Capital does only seek “more” in terms of money/accumulation, regardless of the material or environmental consequences. But the wager of socialists for over a century is that we could take over production for social need and use value – that is, we could usher in a form of production that takes materiality quite seriously as a question of planning.
So, if Fressoz is skeptical of using technology to solve climate change (even if his text has many examples of the opposite), what are his politics? Again, the last page gives us clues: “Thanks to transition we are talking about trajectories to 2100, electric cars and hydrogen powered aircraft rather than material consumption levels and distribution” (emphasis added).
Fressoz seems to suggest the only path forward is degrowth. We should not aim for new kinds of production, but rather less consumption and redistribution of what already exists. Earlier in the twelfth, final substantive chapter mockingly titled “Play the technology card,” Fressoz laments that the IPCC hasn’t even bothered to model degrowth scenarios where rich countries voluntarily reduced their GDP for environmental reasons (he cites approvingly a study of Australia that modeled the impacts of a 5 percent GDP reduction). It is worth pointing out that most degrowth advocates will not even go as far as call for GDP reductions, because that is obviously called a recession.
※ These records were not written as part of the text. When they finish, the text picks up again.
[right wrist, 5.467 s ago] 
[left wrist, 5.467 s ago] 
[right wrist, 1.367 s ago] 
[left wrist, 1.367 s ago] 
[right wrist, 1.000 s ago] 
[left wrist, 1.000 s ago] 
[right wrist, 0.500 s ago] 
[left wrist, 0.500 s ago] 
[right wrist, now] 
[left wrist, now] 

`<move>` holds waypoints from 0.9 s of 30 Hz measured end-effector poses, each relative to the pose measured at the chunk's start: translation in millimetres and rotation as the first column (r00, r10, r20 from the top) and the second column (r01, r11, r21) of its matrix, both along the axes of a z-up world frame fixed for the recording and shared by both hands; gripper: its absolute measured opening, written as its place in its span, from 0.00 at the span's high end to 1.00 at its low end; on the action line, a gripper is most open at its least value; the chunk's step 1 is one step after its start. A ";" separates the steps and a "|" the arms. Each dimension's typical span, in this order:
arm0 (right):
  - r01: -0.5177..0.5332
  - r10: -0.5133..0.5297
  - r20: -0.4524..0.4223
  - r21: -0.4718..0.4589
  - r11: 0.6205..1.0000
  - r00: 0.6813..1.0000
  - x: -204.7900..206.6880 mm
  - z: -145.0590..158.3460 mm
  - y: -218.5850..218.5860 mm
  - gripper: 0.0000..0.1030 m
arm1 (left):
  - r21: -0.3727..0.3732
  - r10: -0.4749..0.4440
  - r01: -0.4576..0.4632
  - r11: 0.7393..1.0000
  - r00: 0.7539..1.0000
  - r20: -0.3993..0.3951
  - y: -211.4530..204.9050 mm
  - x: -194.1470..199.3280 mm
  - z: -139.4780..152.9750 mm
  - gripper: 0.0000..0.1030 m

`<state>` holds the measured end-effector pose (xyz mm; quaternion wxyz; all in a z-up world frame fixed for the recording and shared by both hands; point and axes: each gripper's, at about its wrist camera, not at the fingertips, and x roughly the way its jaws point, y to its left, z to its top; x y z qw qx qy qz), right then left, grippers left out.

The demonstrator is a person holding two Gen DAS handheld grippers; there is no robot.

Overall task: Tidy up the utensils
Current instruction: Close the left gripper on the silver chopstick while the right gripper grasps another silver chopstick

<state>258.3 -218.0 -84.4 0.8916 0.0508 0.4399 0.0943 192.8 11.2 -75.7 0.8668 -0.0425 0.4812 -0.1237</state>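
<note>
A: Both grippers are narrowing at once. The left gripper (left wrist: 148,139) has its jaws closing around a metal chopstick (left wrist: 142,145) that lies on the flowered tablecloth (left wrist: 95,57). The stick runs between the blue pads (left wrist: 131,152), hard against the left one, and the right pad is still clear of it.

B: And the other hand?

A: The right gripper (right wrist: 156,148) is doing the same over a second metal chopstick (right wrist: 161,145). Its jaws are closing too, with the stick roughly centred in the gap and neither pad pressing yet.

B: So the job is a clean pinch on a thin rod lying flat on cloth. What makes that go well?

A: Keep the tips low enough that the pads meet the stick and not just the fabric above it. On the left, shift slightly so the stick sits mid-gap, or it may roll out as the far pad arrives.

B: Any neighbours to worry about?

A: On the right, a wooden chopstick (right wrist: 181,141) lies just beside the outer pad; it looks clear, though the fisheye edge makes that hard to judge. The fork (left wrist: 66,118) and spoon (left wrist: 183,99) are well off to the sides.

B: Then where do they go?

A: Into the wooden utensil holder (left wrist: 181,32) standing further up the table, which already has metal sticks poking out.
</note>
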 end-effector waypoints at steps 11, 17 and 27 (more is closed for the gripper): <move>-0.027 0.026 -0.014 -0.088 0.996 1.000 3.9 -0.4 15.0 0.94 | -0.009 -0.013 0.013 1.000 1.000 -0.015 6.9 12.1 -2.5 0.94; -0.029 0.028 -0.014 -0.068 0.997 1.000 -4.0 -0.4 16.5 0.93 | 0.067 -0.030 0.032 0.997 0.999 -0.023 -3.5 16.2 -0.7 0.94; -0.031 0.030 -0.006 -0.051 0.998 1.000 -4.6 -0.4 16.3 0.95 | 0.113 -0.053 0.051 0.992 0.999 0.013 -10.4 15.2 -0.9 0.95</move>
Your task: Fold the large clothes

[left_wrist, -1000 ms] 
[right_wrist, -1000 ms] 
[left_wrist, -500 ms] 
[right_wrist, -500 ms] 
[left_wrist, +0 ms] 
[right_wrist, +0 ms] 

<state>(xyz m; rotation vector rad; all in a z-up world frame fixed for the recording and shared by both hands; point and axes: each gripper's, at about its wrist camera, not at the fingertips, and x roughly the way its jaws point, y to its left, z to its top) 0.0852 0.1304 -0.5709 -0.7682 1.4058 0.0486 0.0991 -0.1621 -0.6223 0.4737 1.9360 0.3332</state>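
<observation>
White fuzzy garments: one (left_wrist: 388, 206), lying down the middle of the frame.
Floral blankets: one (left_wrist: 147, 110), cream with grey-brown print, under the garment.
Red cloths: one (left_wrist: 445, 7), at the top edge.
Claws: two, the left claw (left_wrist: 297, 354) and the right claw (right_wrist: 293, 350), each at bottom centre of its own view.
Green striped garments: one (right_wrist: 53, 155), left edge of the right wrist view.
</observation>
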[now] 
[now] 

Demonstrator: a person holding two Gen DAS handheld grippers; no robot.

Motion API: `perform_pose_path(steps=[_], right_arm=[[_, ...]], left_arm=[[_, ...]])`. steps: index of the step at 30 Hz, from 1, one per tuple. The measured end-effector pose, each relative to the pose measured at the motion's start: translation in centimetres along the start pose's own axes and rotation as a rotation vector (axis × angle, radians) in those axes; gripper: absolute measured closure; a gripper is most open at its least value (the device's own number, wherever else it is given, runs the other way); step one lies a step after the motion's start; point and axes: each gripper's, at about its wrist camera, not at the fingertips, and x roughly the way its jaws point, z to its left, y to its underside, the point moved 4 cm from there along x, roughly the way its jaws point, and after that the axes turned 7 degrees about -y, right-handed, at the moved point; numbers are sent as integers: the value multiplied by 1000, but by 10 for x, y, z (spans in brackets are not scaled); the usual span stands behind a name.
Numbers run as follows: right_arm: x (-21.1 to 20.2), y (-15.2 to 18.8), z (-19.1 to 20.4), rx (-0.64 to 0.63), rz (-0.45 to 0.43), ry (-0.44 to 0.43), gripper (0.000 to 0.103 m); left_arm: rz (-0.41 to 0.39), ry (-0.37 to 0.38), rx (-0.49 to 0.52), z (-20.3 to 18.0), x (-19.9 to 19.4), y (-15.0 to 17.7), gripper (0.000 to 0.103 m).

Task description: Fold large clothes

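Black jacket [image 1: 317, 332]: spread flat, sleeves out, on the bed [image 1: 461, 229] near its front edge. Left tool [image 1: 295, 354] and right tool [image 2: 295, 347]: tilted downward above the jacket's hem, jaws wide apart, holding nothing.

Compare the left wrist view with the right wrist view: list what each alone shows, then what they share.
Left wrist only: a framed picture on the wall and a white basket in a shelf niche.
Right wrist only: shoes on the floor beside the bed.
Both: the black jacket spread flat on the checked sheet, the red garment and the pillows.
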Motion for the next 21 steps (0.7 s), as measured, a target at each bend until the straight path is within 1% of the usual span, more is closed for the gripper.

This all leads one to the conclusion that Fressoz really has no politics at all. There is clearly never going to be popular support for this dour degrowth perspective that insists we are inevitably trapped in an industrial system that can only consume more (and more) fossil fuels, for all of eternity (or, more accurately, for Fressoz, until we reach what he ominously ends the book with, the “greater perils” of climate breakdown), and the only option is degrowth.
My aim is not to offer false hope, but rather to simply point out that the socialist project has always been rooted in a kind of optimism in the human endeavor. It is ultimately based on a wager: if we struggle, and wrestle control of production away from the depredations of capital, there is nothing we can’t do. An energy transition is not only possible; it’s only the beginning of what we can accomplish.